As the city appeared in sight I became more interested; I soon reached the 
city limits and I said, I wonder if there is any technicality about 
this, -- will the city limits fill the prophecy?" So on I went at a good 
round speed, and finally was dashing down through the middle of the street 
into the bottoms and past where we had been camped a year and a half 
before. Ahead of me, in the heart of the city, I saw a big sign labeled, 
"Saloon." The load was off from my mind; I had ridden right into the very 
heart of Omaha; the superstition was a thing of the past. In a little 
while, along came General Mitchell and his staff. They saw me there on the 
curb waiting for them, and General Mitchell said, "You made it all right." 
I said, "Yes, and I will never believe in premonitions again." Then the 
General gravely said: "There is nothing in them, absolutely nothing.

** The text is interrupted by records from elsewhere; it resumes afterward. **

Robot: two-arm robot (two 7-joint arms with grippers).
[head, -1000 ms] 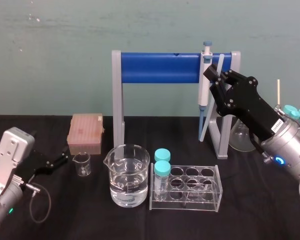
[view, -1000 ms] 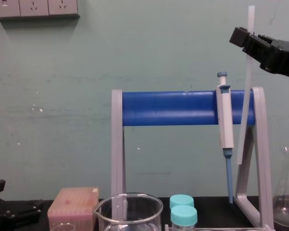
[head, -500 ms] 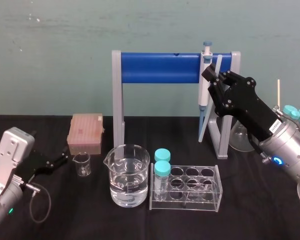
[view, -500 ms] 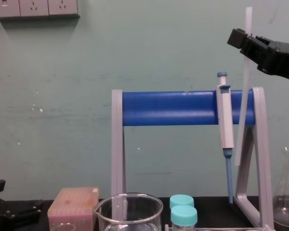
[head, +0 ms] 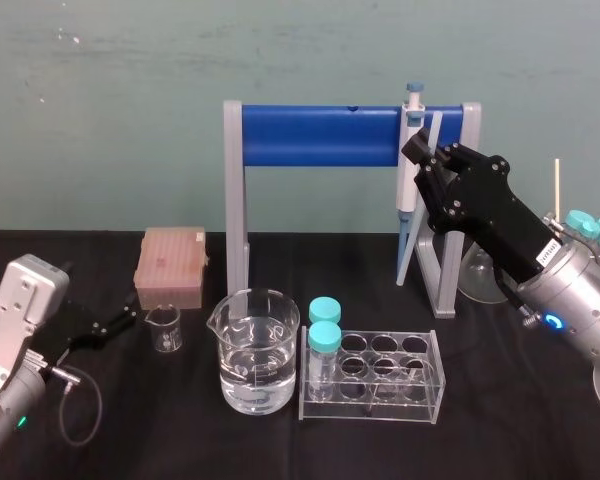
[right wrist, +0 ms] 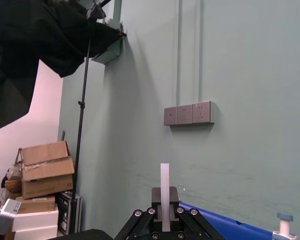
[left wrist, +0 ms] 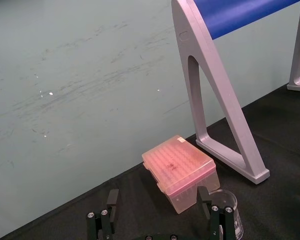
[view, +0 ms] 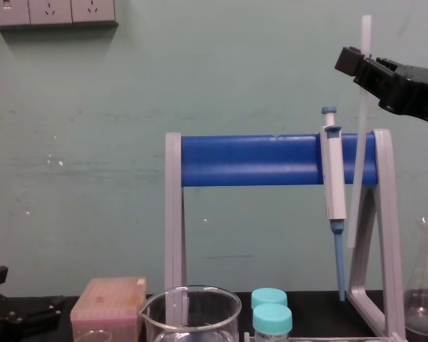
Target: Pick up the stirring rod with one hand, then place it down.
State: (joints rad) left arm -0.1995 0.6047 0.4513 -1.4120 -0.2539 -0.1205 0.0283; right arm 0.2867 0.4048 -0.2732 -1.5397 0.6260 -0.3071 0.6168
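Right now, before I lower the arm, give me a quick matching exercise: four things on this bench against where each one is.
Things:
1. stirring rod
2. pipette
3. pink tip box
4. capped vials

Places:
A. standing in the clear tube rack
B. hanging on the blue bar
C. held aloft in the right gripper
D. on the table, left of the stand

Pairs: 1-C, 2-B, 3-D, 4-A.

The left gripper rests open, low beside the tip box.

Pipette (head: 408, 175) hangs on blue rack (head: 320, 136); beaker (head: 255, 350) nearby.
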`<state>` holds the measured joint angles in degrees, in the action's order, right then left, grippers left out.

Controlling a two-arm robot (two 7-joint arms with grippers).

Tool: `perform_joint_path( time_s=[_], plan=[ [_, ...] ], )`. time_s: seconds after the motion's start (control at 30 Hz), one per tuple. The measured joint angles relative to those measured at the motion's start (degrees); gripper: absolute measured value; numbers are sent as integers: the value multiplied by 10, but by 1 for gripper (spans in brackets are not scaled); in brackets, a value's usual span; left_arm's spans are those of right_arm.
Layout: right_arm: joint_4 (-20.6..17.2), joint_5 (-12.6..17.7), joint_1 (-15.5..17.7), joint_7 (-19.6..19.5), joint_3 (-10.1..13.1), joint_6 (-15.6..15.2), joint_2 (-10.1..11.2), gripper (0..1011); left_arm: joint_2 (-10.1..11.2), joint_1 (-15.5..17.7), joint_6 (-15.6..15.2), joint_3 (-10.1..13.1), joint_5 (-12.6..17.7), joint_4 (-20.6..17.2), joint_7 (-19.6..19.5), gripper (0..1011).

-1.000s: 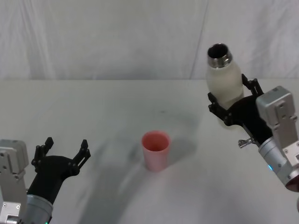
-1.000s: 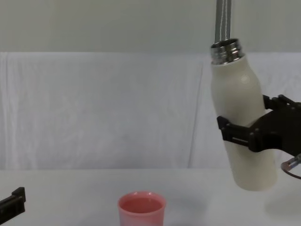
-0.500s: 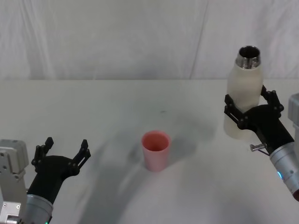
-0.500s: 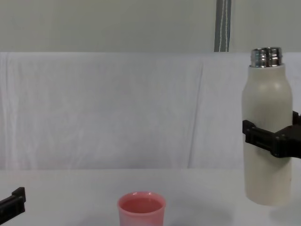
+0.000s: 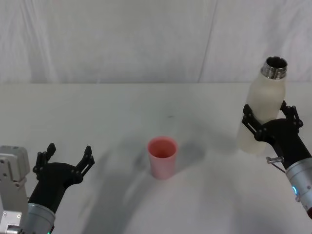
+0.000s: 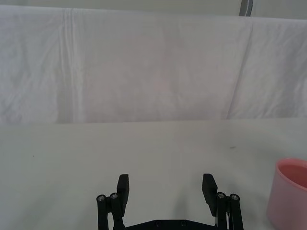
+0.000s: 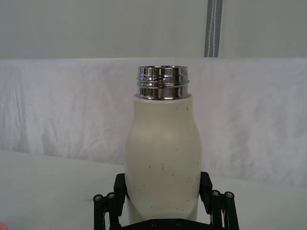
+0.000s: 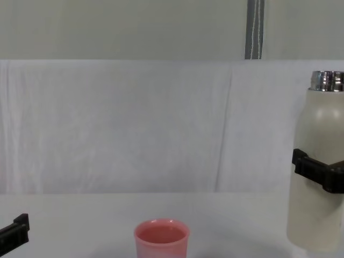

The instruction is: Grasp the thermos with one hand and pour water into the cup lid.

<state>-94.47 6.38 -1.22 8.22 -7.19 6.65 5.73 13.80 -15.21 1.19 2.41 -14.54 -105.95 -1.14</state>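
Thermos (image 5: 262,110) is held upright at the right side of the table (image 5: 122,112), clamped around its lower body by the right gripper (image 5: 271,124); a second ago it was tilted and nearer the cup lid (image 5: 162,157), so it has been righted and carried away. Pouring is judged finished, or abandoned, with set-down probably next. Well apart at mid-table the cup lid is seen standing upright. The left gripper (image 5: 67,159) is parked near the left, fingers spread and empty.
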Motion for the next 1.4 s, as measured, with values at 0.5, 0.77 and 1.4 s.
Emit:
perform_joint_path(
  time_s=[0.5,0.77,1.4],
  plan=[
    [13,12,10,0,6,12,-2,947,0,0,0,0,0,0,0,1001],
    [23,15,13,2,6,16,-2,947,0,0,0,0,0,0,0,1001],
    [42,15,13,7,3,30,-2,947,0,0,0,0,0,0,0,1001]
  ],
)
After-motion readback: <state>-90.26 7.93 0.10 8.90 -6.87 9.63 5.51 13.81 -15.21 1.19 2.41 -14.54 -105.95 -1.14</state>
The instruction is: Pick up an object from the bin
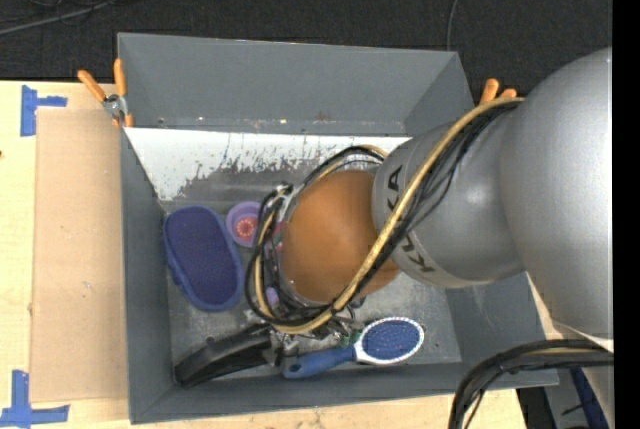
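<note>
Smooth orange wrist dome (330,237) above bristly blue oval brush (388,341), grip state untellable

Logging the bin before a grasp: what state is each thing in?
Hairbrush: lying flat, bristles up, handle pointing left.
Black tool: lying at the front, right end hidden.
Blue pad: lying flat at left, untouched.
Purple cap: beside the pad, partly hidden.
Gripper: low, over where brush handle and tool meet.
</note>
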Robot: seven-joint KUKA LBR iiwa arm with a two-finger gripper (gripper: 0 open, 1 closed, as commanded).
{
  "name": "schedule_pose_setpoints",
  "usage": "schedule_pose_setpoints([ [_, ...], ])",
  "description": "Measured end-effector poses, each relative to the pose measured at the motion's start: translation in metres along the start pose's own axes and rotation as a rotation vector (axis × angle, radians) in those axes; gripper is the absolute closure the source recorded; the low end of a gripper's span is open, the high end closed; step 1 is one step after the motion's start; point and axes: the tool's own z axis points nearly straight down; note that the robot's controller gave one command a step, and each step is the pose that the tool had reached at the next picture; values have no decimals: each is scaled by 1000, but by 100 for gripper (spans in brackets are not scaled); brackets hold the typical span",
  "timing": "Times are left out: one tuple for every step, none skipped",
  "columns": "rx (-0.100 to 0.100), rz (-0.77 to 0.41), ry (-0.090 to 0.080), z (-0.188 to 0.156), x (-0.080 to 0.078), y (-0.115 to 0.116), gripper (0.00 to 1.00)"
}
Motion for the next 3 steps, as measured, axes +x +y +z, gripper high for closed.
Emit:
schedule_pose_setpoints([
  [0, 2, -1, -4, 0, 0, 100],
  [-3, 4, 11, -25, 2, 1, 100],
  [-1, 2, 3, -70, -1, 0, 100],
])
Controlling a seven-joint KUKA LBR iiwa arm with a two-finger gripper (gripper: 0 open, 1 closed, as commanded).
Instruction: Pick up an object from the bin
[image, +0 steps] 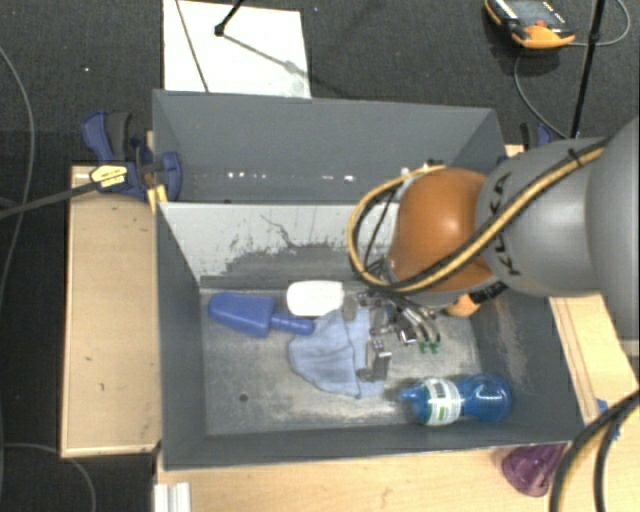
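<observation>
My gripper (380, 352) hangs low in the middle of the bin, at the right edge of a crumpled light-blue cloth (325, 360). A white oblong block (315, 297) lies just behind the cloth. To the gripper's lower right, a blue plastic bottle (458, 399) with a white and green label lies on its side near the front wall. A small green piece (431, 347) shows just right of the gripper.
A blue handled brush-like thing (250, 314) lies at the left of the bin floor. An orange object (462, 305) peeks out from under the arm at the right. The arm with its orange dome and cables covers the bin's right rear.
</observation>
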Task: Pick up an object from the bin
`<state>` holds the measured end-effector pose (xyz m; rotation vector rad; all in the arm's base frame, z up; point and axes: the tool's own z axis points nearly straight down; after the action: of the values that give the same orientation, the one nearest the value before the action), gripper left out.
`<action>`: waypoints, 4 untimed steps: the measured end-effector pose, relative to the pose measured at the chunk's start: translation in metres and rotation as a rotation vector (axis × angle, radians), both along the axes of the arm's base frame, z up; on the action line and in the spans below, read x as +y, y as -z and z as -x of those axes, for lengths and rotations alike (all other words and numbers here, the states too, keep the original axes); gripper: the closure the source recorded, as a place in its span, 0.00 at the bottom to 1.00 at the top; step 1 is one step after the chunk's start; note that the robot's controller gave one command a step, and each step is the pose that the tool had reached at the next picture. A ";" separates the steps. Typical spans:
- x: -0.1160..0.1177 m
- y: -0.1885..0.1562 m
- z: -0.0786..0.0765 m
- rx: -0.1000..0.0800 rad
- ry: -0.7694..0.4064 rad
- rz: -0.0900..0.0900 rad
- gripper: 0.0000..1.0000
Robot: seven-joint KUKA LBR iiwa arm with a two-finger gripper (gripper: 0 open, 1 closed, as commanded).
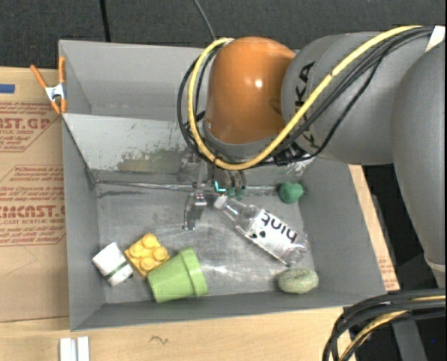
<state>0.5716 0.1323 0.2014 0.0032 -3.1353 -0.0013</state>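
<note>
Camera view: fingers [192, 215] seen narrow, empty, just left of bottle [268, 235] neck; bottle could be nudged aside if lowered off-centre.

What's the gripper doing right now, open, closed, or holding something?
Gripper: whether it is open or closed cannot be told; it is down beside the neck of the clear plastic bottle.

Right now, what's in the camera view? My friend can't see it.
The arm's end effector hangs low in a grey bin, beside the neck of a clear bottle lying on its side. At the lower left lie a green cup, a yellow brick and a white block.
</note>
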 end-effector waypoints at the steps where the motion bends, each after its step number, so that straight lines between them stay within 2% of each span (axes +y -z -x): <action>1: -0.001 -0.005 -0.002 -0.008 0.001 -0.001 0.00; 2: 0.016 0.054 0.022 -0.011 -0.076 0.000 0.00; 3: 0.056 0.051 0.067 -0.014 -0.194 -0.002 0.00; 4: 0.051 0.045 0.049 -0.007 -0.167 -0.001 0.00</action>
<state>0.5227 0.1837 0.1565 0.2657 -3.1313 -0.0025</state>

If a 
man believes in them they will make him a coward. The future is a sealed 
book, and anybody that thinks he knows anything about it or can find out 
anything about is badly mistaken." So we all went in and took a drink on 
it, each a good old-fashioned American cocktail, and everyone in the party 
said he would never put any faith in premonitions thereafter. We had 
scarcely had time to reach headquarters that evening when cannon began to 
boom. Local companies were firing salutes to celebrate the news from 
Virginia. Lee had abandoned Richmond, and Grant was in full pursuit. The 
War was ending.

   Here I ought to conclude my story, but I will briefly epitomize what 
followed. We waited for a steamboat, and after a few days we loaded up 
horses and baggage, and in an April snow-storm started down the river, and 
on the fifth day of our boat-ride arrived in Leavenworth, on April 13, 
1865, amid thunders of artillery celebrating the final surrenders. 
Everybody, every man, woman and child, was "hurrahing." The War was ended.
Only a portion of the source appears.